Each line in the listing is to be restated exactly.

---------- INFORMATION SUPPLIED ----------

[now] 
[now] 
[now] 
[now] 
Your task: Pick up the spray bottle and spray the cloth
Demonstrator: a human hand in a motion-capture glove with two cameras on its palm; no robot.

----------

TASK RESPONSE:
[now] 
[now] 
[now] 
[now] 
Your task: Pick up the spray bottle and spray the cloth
Demonstrator: a human hand in a motion-capture glove with two cameras on its palm; no robot.

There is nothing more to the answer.